15. Dezember 2006

Warum man nach Mitternacht keine sentimentalen Videoclips anschauen sollte

Das Konzept ist simpel. Grosser Held kämpft auf brennenden Schlachtfeldern. Sein Mädchen wartet zu Hause auf ihren edlen Ritter, muss aber vernehmen, dass dieser den heutigen Kreuzzug gegen das Feuer nicht überstanden hat. Dem geneigten Konsumenten der Geschichte wird im nächsten Moment offenbart, dass dies ein fataler Irrtum war. Keine dreissig Sekunden später erfährt dies auch die holde Maid, die sogleich verheult und freudestrahlend ihrem tapferen Krieger in die Arme springt.

Das Konzept ist simpel - wie kommt es also, dass die Botschaft den Menschen die Gewalt über seine emotionalen Äusserungen verlieren lässt?

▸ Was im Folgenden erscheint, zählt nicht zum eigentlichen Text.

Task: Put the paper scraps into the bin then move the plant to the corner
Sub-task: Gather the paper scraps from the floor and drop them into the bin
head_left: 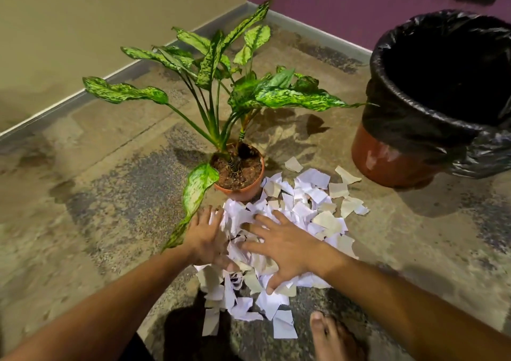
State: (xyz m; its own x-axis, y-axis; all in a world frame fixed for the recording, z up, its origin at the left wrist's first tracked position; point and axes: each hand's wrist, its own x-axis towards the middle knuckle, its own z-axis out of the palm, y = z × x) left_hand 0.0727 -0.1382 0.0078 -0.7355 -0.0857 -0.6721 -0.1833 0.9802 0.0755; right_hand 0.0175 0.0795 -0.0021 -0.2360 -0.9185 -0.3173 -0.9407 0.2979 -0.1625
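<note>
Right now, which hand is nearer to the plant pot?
The left hand. It rests on the paper scraps just below the terracotta plant pot, by the drooping leaf. The right hand lies spread on the scraps lower and further right of the pot.

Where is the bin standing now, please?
In the head view, the bin stands on the floor at the right, by the purple wall, right of the plant.

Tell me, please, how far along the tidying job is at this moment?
Nothing looks finished yet. The paper scraps all lie on the floor beside the plant, and the bin shows only its dark liner inside. In hand: the left hand and right hand rest spread on the pile, apparently gathering it. Left: binning the scraps, then moving the plant to the corner.
</note>
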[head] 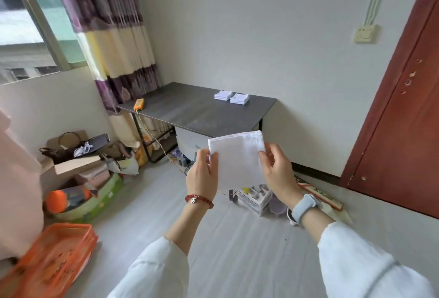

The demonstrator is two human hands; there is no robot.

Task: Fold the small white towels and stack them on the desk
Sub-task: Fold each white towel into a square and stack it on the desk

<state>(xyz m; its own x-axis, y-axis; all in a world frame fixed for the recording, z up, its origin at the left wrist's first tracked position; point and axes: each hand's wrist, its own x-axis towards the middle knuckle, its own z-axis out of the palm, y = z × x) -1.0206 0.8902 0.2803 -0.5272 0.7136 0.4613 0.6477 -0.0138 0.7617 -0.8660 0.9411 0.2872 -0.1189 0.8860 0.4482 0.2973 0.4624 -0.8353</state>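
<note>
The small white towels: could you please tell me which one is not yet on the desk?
The white towel gripped in the air by both hands, left and right; the two folded white stacks already lie on the grey desk.

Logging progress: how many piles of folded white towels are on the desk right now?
2, side by side near the desk's far edge: the left pile and the right pile. Another towel is still in hand.

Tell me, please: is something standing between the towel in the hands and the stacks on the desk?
Nothing visible does. Both hands, left hand and right hand, pinch the towel in the air. The desk surface before the two stacks is bare; the orange device sits far left.
</note>
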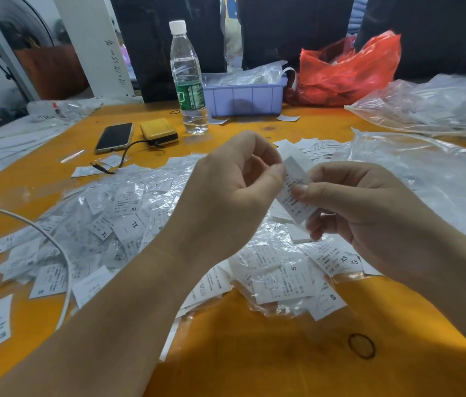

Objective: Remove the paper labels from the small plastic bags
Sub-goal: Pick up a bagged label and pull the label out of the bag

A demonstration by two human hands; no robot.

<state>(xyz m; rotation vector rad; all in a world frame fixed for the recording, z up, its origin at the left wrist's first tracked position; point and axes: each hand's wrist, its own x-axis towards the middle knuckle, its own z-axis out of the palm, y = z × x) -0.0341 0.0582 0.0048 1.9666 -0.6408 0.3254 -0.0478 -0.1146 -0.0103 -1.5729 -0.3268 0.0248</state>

Die Sachlage ist nach der ersten Strophe bereits klar: Vormittägliches Herumalbern zweier Verliebter wird von Telefonanruf unterbrochen. Mann muss sofort zum Feuerwehreinsatz einrücken, Frau schmollt, weil sie sich aufs gemeinsame Blaumachen gefreut hatte. Refrain. Frau betrachtet im Fernseher Bilder der Brandkatastrophe und erhält einen Anruf, der sie offenbar in Kenntnis davon setzt, dass ihr Liebster nicht mehr aus den Flammen geborgen werden konnte. Derweil kraxelt erwähnter Liebster heldenhaft mit einem bewusstlosen Kameraden über der Schulter aus dem rauchenden Herzen der Zerstörung heraus. Refrain. Feuerwehrbrigade trifft beim Haus der Witwe ein, scheinbar um ihr zu kondolieren - doch, oh Wunder, ihr verloren geglaubter Herzbube erscheint ebenfalls - Ende der Geschichte.

Natürlich, wir geben nicht zu, dass diese Vier-Minuten-Geschichte uns zu berühren vermag. Nein, nein, wir haben nur etwas im Auge. Denn Softies und kitschgeile Tussis kann man damit ködern, aber nicht uns Durchschnittsmenschen von heute. Nein, wir sind härteren Stoff gewohnt als bloss ein bisschen Waldbrand. Und mit Verlusten muss man eben rechnen, selbst wenn sie menschlicher Natur sein sollten. Oder sind wir vielleicht bloss verwöhnt? Gesegnet, noch nie in eine vergleichbare Lage geraten zu sein?

Man hört die Frau förmlich denken: ‘Deine 24-Stunden Jobpräsenz geht mir gewaltig auf den Wecker.’ Dieser unausgesprochene Vorwurf entgeht bestimmt auch ihrem Mann nicht - und kurz darauf ist sie mit dem Gedanken konfrontiert, dass dies das Letzte gewesen sein könnte, wass sie ihn spüren liess. Die Nachricht seines Todes scheint ihr das Genick zu brechen. Angesichts der Tatsache, dass eine Naturgewalt und der unglückliche Umstand seiner Berufswahl ihr das Liebste entrissen haben, reagiert sie mit ohnmächtigem Zusammenbrechen.

Doch welcher abgebrühte Durchschnittskonsument wird sich in ihre Lage versetzen, um ansatzweise zu erahnen, mit welcher Wucht einen ein solcher Schlag ausser Gefecht setzt? Nein, wir schalten weiter. Der Emotionsausverkauf unserer Massenmedien hat längst zu einer Verrohung geführt, die verhindert, dass eine solche Geschichte noch als eindrücklich empfunden wird. Schade, Nickleback.